▸ **Your instructions**
Every line of the material has to be retyped exactly.

▸ **Supplied information**
--*--
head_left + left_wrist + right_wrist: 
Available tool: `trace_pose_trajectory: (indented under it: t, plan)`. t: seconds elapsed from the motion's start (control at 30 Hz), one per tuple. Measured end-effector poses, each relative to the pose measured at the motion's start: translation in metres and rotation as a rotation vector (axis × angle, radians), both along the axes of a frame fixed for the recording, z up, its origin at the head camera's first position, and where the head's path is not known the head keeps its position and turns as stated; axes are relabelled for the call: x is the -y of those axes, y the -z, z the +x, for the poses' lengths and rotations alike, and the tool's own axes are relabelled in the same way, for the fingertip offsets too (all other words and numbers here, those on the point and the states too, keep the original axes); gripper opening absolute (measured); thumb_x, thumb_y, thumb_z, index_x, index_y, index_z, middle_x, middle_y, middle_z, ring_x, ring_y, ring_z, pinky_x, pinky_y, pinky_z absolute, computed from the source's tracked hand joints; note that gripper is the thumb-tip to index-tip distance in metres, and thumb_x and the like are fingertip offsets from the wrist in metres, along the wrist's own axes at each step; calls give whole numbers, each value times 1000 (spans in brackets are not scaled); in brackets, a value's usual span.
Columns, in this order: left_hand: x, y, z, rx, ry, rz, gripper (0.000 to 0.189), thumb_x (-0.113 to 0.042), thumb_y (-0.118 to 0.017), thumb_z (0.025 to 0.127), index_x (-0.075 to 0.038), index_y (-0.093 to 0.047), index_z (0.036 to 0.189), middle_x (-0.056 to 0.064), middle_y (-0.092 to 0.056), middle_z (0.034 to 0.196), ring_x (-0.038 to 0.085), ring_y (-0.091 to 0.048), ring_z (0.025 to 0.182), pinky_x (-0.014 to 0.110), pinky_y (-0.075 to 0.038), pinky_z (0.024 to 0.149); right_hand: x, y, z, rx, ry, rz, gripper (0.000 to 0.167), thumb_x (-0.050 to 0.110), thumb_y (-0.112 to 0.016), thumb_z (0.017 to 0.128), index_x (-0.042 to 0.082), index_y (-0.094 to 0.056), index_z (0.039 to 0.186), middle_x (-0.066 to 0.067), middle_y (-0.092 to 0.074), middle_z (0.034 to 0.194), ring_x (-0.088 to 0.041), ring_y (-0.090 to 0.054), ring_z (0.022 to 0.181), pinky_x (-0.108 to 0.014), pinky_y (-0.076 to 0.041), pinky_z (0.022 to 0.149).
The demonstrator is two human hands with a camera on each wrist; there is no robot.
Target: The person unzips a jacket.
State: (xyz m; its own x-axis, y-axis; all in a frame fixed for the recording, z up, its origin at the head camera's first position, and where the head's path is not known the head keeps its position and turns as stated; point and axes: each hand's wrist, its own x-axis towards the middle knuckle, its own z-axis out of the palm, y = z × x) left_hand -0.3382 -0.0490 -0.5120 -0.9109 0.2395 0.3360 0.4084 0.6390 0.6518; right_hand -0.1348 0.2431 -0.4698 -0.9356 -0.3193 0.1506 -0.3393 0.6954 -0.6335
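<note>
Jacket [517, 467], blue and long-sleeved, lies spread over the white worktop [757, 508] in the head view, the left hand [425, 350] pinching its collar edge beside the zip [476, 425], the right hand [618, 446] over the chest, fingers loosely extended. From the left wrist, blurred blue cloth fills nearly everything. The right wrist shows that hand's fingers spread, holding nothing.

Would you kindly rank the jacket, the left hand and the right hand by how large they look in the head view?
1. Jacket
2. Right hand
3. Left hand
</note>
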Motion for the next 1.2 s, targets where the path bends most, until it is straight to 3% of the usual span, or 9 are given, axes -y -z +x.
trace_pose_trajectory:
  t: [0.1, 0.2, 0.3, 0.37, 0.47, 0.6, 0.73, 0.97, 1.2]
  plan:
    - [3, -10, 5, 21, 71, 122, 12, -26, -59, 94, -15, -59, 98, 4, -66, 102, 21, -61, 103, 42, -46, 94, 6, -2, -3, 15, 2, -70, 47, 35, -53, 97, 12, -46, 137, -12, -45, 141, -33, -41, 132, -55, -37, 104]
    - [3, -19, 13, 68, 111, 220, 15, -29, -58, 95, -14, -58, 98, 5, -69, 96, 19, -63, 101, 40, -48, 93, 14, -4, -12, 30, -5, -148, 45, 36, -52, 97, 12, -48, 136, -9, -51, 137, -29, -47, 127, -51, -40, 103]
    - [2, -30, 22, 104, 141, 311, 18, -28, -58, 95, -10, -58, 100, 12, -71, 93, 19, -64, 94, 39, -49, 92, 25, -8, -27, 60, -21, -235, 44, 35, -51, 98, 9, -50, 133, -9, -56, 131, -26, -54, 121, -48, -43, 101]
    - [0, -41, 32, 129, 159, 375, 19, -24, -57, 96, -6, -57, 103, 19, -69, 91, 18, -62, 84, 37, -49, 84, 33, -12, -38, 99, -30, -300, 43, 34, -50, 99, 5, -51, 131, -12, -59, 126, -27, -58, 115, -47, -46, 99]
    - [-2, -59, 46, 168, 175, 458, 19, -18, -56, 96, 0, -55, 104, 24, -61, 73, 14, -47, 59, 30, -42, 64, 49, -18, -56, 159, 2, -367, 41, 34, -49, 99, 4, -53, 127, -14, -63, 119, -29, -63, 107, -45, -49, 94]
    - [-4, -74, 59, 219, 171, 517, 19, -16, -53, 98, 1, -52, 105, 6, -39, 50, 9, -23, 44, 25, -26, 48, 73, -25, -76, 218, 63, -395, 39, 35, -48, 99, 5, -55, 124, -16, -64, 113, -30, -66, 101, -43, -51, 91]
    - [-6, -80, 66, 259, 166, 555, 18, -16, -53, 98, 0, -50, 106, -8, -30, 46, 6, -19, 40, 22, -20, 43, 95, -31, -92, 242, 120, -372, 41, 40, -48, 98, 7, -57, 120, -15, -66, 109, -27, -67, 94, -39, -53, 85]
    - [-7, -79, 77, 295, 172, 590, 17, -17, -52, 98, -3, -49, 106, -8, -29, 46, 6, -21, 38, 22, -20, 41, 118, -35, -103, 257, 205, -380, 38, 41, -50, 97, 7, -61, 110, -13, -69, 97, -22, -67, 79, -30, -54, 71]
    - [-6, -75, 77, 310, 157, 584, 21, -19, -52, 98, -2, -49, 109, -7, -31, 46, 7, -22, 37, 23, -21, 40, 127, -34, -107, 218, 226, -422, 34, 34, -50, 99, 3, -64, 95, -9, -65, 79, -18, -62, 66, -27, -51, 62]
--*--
▸ **Answer to the exercise**
head_left + left_wrist + right_wrist: 
Available tool: `trace_pose_trajectory: (indented under it: t, plan)`. t: seconds elapsed from the motion's start (control at 30 Hz), one per tuple. Measured end-effector poses, each relative to the pose measured at the motion's start: translation in metres and rotation as a rotation vector (axis × angle, radians), both along the axes of a frame fixed for the recording, z up, its origin at the head camera's first position, and where the head's path is not known the head keeps its position and turns as stated; axes are relabelled for the call: x is the -y of those axes, y the -z, z the +x, for the poses' lengths and rotations alike, and the tool's own axes are relabelled in the same way, for the fingertip offsets too (all other words and numbers here, those on the point and the states too, keep the original axes); gripper opening absolute (measured); thumb_x, thumb_y, thumb_z, index_x, index_y, index_z, middle_x, middle_y, middle_z, ring_x, ring_y, ring_z, pinky_x, pinky_y, pinky_z absolute, computed from the source's tracked hand joints; note that gripper is the thumb-tip to index-tip distance in metres, and thumb_x and the like are fingertip offsets from the wrist in metres, along the wrist's own axes at each step; calls give whole numbers, each value times 1000 (spans in brackets are not scaled); in brackets, a value's usual span.
Columns, in this order: left_hand: x, y, z, rx, ry, rz, gripper (0.000 to 0.189), thumb_x (-0.113 to 0.042), thumb_y (-0.118 to 0.017), thumb_z (0.025 to 0.127), index_x (-0.075 to 0.038), index_y (-0.093 to 0.047), index_z (0.036 to 0.189), middle_x (-0.056 to 0.064), middle_y (-0.092 to 0.056), middle_z (0.034 to 0.196), ring_x (-0.038 to 0.085), ring_y (-0.091 to 0.048), ring_z (0.025 to 0.182), pinky_x (-0.014 to 0.110), pinky_y (-0.075 to 0.038), pinky_z (0.024 to 0.149); right_hand: x, y, z, rx, ry, rz, gripper (0.000 to 0.167), thumb_x (-0.050 to 0.110), thumb_y (-0.112 to 0.016), thumb_z (0.017 to 0.128), index_x (-0.042 to 0.082), index_y (-0.094 to 0.056), index_z (0.039 to 0.186), middle_x (-0.066 to 0.067), middle_y (-0.092 to 0.074), middle_z (0.034 to 0.194), ring_x (-0.088 to 0.041), ring_y (-0.090 to 0.054), ring_z (0.022 to 0.181), pinky_x (-0.108 to 0.014), pinky_y (-0.076 to 0.041), pinky_z (0.022 to 0.149).
The demonstrator is two human hands with a camera on each wrist; there is no robot.
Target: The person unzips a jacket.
State: (xyz m; its own x-axis, y-axis; all in a frame fixed for the recording, z up, its origin at the head camera's first position, and where the head's path is not known the head keeps its position and turns as stated; point and axes: each hand's wrist, its own x-axis towards the middle knuckle, its own z-axis out of the palm, y = z × x) left_hand -0.3382 -0.0490 -0.5120 -0.9109 0.2395 0.3360 0.4084 0.6390 0.6518; right_hand -0.1348 0.2431 -0.4698 -0.9356 -0.3193 0.1506 -0.3393 0.6954 -0.6335
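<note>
Jacket [517, 467], blue and long-sleeved, lies spread over the white worktop [757, 508] in the head view, the left hand [425, 350] pinching its collar edge beside the zip [476, 425], the right hand [618, 446] over the chest, fingers loosely extended. From the left wrist, blurred blue cloth fills nearly everything. The right wrist shows that hand's fingers spread, holding nothing.

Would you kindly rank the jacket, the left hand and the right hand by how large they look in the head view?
1. Jacket
2. Right hand
3. Left hand
</note>
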Motion for the next 1.2 s, targets where the path bends most, until it is straight to 3% of the usual span, or 9 are given, axes -y -z +x.
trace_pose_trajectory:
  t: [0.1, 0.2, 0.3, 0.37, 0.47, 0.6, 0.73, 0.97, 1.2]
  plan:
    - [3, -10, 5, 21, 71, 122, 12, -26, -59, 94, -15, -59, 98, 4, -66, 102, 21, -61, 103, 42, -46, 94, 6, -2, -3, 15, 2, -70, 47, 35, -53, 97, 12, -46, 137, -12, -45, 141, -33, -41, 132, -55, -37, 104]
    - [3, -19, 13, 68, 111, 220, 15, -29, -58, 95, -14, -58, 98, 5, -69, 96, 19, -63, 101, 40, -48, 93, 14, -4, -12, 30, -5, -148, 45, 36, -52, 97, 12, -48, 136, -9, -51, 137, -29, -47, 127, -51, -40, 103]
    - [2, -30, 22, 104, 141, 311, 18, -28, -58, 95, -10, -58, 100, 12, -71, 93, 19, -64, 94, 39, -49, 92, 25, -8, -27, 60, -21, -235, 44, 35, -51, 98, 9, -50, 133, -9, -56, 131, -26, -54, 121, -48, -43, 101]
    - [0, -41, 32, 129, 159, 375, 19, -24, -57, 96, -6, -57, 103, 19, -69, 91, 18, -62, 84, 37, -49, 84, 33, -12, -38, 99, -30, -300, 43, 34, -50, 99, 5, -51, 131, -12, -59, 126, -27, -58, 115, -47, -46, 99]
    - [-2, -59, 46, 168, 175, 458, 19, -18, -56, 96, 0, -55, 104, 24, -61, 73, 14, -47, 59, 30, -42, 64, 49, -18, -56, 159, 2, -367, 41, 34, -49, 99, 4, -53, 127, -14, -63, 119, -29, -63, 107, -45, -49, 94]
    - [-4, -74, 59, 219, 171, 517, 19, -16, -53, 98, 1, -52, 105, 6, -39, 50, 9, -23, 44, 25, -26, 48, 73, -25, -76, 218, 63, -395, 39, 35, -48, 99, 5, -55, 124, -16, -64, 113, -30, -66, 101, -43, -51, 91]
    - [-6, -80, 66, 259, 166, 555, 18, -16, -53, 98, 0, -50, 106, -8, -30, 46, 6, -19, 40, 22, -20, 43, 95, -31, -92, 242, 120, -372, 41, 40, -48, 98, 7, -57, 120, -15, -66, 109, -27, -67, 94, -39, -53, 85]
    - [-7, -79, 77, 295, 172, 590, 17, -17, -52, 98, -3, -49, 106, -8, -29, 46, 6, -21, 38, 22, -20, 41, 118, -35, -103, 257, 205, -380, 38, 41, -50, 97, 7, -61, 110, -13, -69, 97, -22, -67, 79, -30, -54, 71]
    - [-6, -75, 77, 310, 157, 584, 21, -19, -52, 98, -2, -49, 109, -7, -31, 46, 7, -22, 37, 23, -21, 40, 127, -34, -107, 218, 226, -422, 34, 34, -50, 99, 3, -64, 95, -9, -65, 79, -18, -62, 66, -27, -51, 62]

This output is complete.